--- RECORDED DATA ---

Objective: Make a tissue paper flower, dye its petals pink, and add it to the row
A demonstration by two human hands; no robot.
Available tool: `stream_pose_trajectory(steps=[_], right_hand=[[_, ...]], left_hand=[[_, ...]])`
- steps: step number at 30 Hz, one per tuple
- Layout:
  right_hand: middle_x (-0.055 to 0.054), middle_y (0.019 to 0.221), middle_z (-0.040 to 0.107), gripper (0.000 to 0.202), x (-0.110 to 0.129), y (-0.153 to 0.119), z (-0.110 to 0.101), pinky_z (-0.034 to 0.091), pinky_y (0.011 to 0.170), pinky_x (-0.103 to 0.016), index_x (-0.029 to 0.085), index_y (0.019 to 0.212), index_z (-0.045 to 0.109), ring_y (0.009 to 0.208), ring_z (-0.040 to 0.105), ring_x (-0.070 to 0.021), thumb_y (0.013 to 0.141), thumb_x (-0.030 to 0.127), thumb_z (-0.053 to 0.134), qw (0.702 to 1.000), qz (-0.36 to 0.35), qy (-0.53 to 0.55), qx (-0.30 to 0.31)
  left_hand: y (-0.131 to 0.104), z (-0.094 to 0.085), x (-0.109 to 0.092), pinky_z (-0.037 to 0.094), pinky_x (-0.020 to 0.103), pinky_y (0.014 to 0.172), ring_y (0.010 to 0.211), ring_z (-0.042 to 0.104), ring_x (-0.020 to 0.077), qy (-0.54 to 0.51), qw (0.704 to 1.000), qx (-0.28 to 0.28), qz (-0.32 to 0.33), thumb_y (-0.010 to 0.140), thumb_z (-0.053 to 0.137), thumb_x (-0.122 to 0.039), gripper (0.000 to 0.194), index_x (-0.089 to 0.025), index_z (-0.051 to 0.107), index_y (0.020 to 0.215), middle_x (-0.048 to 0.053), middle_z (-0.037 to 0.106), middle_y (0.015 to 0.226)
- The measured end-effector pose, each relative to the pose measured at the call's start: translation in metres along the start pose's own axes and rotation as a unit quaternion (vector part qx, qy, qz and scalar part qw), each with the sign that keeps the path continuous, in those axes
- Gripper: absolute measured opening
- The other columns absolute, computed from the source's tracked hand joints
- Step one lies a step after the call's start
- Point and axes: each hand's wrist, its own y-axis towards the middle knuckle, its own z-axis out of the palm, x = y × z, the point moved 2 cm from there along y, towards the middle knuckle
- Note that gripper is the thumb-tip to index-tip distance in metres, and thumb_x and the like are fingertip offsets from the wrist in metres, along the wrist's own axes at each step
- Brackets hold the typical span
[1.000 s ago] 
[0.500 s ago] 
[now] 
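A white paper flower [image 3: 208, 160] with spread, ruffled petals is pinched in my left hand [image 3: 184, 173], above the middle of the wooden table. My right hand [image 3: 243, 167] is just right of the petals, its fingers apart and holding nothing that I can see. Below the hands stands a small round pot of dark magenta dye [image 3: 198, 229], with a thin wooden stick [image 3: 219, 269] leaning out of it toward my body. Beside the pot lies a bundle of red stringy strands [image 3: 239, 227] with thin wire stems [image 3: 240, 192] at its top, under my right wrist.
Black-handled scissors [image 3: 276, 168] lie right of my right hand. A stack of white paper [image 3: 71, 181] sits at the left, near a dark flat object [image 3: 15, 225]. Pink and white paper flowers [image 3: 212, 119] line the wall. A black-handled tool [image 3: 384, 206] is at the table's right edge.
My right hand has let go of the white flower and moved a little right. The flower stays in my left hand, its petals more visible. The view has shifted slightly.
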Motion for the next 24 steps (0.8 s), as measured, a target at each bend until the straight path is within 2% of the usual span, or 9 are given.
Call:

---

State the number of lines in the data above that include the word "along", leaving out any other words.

= RESPONSE BELOW =
3